Let me talk to you today about a product. I don’t know anything about how much it costs or why it is better than its competitor, but I do know that it was made in Switzerland. Hm. You may think that I’m speaking of a high precision watch, or gourmet chocolates perhaps? Let’s say the product was made in Italy. Your mind probably went towards images of glossy leather shoes or designer fashions.
Now let’s say that the product was made in China. What do you think now? Yes. Exactly.
In the global economy, the label “Made in China” has come to represent a number of negative qualities: low-cost, low-quality, copycat goods that are produced in mass quantities. Many of us may not know the names of or have opinions about actual Chinese brands, but as a country of origin, China has gained a notorious reputation. We may buy products that have “Made in China” on the label, but might not expect the product to last very long, or might cynically expect to someday hear that the product contains hazardous ingredients has been recalled.
The Chinese are entirely aware of this, and to combat these very perceptions, China recently launched the country’s first global brand campaign through a 30-second commercial, which has been airing on CNN (reportedly on U.S., International, Asia and Headline News) since the end of November. The ad was commissioned by China’s Ministry of Commerce and a number of trade associations and was produced by the Chinese arm of international advertising agency, DDB.
The 30-second spot shows Western actors interacting with a number of products boasting a “Made in China” label, but with a postscript. Running shoes have a tag that says “Made in China with American sports technology”; an MP3 player is labeled with “Made in China with software from Silicon Valley”; a commercial airplane is stamped with “Made in China with engineers from all over the world”. The spot ends with the tagline, “Made in China, Made with the World.”

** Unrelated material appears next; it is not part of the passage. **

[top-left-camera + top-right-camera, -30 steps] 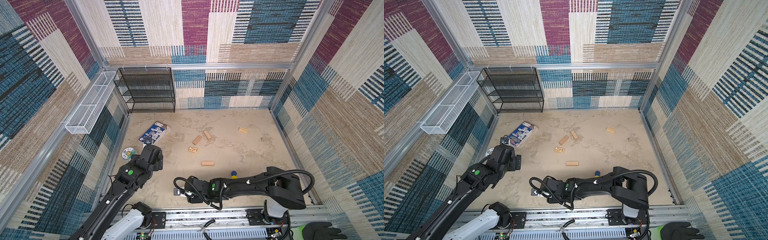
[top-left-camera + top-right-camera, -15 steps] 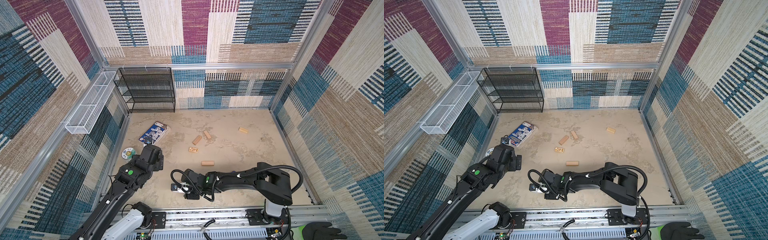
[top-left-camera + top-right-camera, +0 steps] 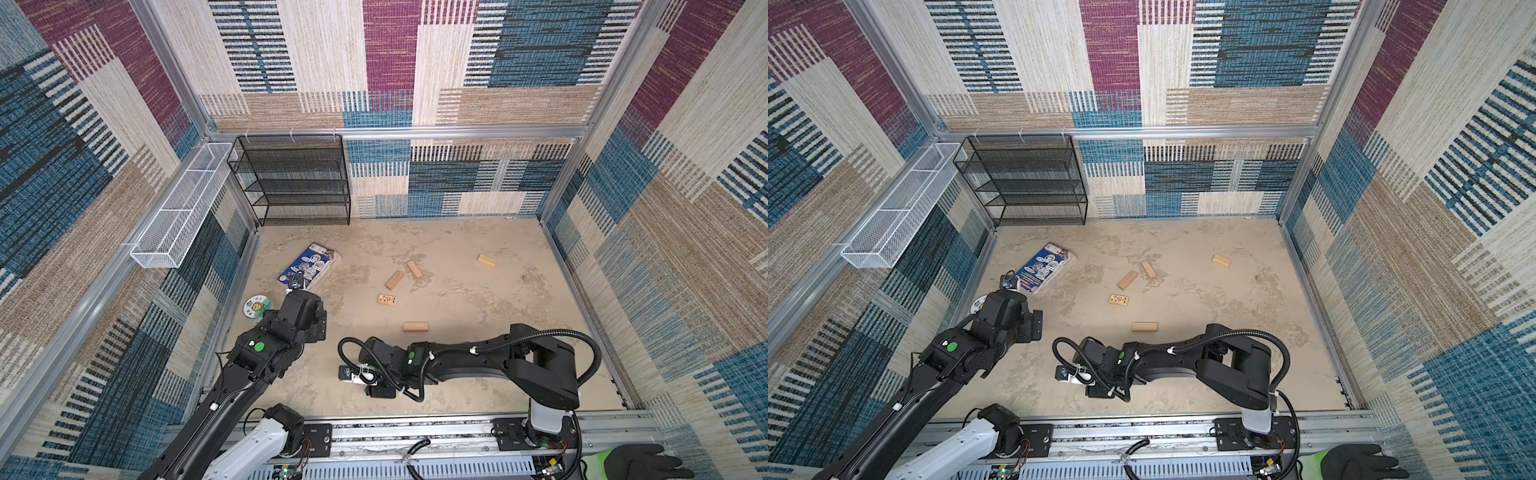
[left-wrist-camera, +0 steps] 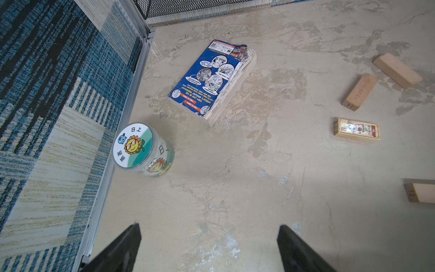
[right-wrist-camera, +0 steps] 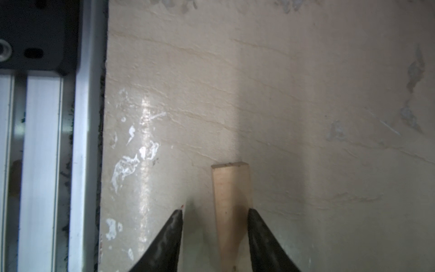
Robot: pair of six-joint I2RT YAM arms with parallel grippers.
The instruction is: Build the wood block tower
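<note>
Pale wooden bar [image 5: 231, 200] sits between my right claw's [image 5: 215, 209] fingers, one touching, unclenched; left claw [image 4: 209, 225] spread wide.

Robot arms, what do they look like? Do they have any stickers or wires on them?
Both are chunky and mostly black. The left arm and the right arm each have a round green dot and a white segment at the base. A ribbed black cable loops along the right arm. The left gripper and right gripper each have two black, pointed fingers.
</note>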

Let’s discuss what this commercial does right. The strategic concept does hold water: after all, in a networked global economy, most products reach the shelves after having been through a highly fragmented and complex supply chain. The ad reminds audiences that although the label says “Made in China”, many other companies and people were involved in the production process. In fact, more than 50% of Chinese exports are “processing exports”, i.e. China becomes involved only in the final assembly and shipping phase of the production process. The label says “Made in China” but it should really say “By Way of China”.
From an execution perspective, the warm and fuzzy message of global partnership does get conveyed through the soft visuals and mellow voice of the narrator. Also, the ad does succeed in portraying China as a little bit more modern than we’re used to; not being subjected to images of the Great Wall, Tiananmen Square, and Mao is a little refreshing.
But the plus points end there.
The strategy to show the involvement of other countries may have been well-intentioned, but what the commercial essentially conveys is that for any given “Made in China” product, there were actually many more reliable non-Chinese cooks in kitchen watching over the process. By saying, “sure we made it, but Silicon Valley actually thought it up”, they are creating an unavoidable comparison between themselves and a platinum brand; instead of elevating the Chinese by association, the parallel damages their credibility as innovators and relegates them to mere manufacturers.
Another thing: even though the commercial is intended for a global audience, it speaks with a very Chinese voice. The phrase “American Sports Technology” means nothing to an American. The ad would be far more effective if we saw a runner lacing up a shoe that read “Made in China, with Reebok technology”; after all, Reebok represents something to the average consumer. Using generic representations of other nations as ingredients in your own nation branding doesn’t really work.
From an execution perspective, the ad fails in making the “Made in China” brand relatable. Chinese-made products are bought by people from every ethnic and income background, but the actors are all middle to upper-class Caucasians, reflecting a non-diverse (perhaps stereotyped?) mindset of Westerners. Also, the taglines suggest partnership with “French designers” and “engineers from all over the world” — where are these people? If China would like to prove that other nations and people are involved in the production process, why not actually show them, instead of simply the end consumer?
One way to also enhance the image of Chinese brands would be to also include… some Chinese brands. Why not show a businessman using a Lenovo laptop? Or people using China Mobile phones? This way, the generic “Made in China” identity benefits from being associated with individual successful Chinese brands, they gain more Western exposure, and everyone goes home happy.
This new commercial was not really reviewed by the national media here in the U.S, and seemed to have slipped by the marketing press entirely. Perhaps the Chinese don’t want to make a splash about it, seeing as the ad is being run only on one news network and news of campaign was only given to English-language channels in China, not the more important and influential Chinese networks. Perhaps this is just a project that a handful of bureaucrats were assigned to complete. But it still remains an intriguing case study in global marketing and perceptions of global consumer culture. For all the reasons that China is mentioned in the mainstream media, it would be nice to see some coverage on issues like this as well.